# ALTQ on traffic originating from the firewall



## gamanakis (Sep 16, 2013)

Does anyone know if on pf/altq an alternative to the Linux ifb exists? I am trying to shape the *incoming *traffic originating from the host (i.e. downloads with wget) on which pf is running.

The traffic passes through my rules but there is no interface in order to be classified as outgoing so that shaping can occur.

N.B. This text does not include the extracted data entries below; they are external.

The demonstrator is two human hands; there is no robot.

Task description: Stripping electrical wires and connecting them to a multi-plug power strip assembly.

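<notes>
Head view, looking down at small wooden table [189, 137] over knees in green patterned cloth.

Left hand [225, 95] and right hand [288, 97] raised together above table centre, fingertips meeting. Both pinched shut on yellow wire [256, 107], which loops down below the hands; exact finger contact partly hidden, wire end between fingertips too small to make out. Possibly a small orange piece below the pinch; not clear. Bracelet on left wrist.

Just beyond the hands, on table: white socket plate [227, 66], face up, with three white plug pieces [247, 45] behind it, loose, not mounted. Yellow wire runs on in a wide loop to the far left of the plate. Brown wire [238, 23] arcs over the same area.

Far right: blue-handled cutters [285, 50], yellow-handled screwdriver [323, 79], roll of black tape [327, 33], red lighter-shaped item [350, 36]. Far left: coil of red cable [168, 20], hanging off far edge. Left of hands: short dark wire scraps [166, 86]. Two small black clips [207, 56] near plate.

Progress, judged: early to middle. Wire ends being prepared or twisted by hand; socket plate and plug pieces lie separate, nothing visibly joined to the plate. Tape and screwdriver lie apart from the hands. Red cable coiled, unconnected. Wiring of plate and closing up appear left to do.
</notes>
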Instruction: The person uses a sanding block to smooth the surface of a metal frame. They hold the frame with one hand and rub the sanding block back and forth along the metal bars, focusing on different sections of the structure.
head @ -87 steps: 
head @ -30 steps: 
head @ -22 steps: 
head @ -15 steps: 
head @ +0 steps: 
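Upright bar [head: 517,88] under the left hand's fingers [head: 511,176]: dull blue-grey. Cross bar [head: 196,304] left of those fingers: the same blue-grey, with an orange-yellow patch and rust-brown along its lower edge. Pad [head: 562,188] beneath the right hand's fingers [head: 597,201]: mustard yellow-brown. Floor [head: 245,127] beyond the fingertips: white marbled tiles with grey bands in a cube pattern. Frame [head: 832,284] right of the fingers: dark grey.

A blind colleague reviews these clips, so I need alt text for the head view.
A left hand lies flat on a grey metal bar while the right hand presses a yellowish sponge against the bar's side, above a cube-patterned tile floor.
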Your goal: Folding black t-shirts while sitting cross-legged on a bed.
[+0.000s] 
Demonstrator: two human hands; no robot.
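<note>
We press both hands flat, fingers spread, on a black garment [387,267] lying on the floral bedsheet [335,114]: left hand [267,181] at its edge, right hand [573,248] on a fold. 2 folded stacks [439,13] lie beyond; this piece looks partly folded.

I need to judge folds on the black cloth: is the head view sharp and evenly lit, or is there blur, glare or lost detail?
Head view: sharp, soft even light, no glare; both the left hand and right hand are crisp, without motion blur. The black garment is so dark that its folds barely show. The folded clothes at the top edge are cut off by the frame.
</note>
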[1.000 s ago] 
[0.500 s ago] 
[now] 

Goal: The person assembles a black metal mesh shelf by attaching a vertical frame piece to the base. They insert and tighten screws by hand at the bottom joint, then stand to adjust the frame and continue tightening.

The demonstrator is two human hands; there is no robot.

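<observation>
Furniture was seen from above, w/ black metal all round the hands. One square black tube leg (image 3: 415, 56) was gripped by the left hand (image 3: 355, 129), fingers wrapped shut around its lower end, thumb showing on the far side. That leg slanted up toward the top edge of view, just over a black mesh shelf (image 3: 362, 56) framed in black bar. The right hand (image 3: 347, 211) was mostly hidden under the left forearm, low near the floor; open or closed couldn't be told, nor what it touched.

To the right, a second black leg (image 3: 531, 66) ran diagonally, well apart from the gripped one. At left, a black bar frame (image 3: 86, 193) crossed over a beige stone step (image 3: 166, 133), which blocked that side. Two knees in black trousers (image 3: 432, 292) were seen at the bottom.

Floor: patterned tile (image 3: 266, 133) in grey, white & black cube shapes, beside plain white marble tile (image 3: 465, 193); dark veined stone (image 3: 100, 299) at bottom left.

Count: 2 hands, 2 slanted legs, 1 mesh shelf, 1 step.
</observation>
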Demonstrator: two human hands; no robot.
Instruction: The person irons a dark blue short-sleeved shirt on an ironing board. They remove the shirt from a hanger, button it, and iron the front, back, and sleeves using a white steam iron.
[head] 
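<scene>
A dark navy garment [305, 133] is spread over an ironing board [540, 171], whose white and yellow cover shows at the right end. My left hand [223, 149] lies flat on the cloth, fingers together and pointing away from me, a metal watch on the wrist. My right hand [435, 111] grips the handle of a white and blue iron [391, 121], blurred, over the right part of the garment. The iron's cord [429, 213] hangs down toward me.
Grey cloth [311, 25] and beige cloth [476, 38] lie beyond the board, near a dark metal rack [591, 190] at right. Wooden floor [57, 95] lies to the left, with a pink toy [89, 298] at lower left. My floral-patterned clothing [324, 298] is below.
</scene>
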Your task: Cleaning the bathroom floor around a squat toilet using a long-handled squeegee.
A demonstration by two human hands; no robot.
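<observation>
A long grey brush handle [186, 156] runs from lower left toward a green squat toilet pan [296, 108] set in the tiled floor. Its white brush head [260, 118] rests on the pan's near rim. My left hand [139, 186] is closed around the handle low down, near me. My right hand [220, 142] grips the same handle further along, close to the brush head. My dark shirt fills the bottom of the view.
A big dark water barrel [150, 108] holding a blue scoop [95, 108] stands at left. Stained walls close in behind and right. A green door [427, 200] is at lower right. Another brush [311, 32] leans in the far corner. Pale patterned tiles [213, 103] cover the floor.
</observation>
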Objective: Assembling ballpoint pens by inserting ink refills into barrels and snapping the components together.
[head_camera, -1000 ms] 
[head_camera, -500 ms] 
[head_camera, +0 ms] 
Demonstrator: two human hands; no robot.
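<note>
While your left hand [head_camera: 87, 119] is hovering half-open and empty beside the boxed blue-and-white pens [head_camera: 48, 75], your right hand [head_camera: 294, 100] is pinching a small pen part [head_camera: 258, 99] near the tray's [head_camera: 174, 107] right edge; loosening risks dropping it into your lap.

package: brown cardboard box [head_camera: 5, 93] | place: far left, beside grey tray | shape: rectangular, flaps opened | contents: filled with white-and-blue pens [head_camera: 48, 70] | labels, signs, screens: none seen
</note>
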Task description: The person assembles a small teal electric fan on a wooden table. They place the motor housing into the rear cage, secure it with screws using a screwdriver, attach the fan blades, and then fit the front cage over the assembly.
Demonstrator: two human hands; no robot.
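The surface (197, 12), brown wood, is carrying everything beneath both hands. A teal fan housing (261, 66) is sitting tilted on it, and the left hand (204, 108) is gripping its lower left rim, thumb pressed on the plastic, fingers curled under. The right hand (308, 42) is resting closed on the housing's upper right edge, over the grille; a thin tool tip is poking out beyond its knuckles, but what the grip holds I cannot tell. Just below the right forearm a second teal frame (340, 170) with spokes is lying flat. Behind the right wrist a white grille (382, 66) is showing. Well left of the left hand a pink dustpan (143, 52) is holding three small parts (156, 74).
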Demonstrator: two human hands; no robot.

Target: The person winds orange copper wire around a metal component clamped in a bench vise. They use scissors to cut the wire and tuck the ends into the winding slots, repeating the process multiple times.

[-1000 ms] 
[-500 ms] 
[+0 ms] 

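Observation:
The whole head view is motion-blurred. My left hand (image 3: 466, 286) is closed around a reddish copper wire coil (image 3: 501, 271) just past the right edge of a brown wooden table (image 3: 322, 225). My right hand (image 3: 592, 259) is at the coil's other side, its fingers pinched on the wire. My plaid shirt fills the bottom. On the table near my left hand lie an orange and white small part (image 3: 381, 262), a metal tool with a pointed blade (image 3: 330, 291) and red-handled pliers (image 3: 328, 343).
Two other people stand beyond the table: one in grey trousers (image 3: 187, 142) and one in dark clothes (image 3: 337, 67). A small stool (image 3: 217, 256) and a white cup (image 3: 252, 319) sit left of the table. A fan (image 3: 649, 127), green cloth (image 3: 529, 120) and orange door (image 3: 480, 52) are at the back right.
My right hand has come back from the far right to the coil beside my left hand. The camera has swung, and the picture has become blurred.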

I also tried with jails but to no avail. In this occasion the traffic does not at all passes through my rules.


----------



## kpa (Sep 16, 2013)

You can only shape outgoing traffic on a given interface because it's the only direction where you can delay the transmit of a packet. On incoming direction the only option would be just dropping the packet and force the sending side to retransmit the packet(s).


----------



## gamanakis (Sep 17, 2013)

Exactly that problem is dealt in Linux with the ifb driver, so that the incoming traffic to the host (e.g. from the WAN interface) is seen from the kernel as outgoing.


----------



## J65nko (Sep 17, 2013)

I never tried it myself, but if I remember correctly, dummynet(4) which is integrated in ipfw(8) can shape incoming traffic.


----------



## Orum (Oct 4, 2013)

In general for this sort of thing I prefer the application itself to impose an accept rate rather than do the shaping in the firewall.  That said, it's not always supported.  I think you can also do some hackery with netgraph(4), if you understand it :e.


----------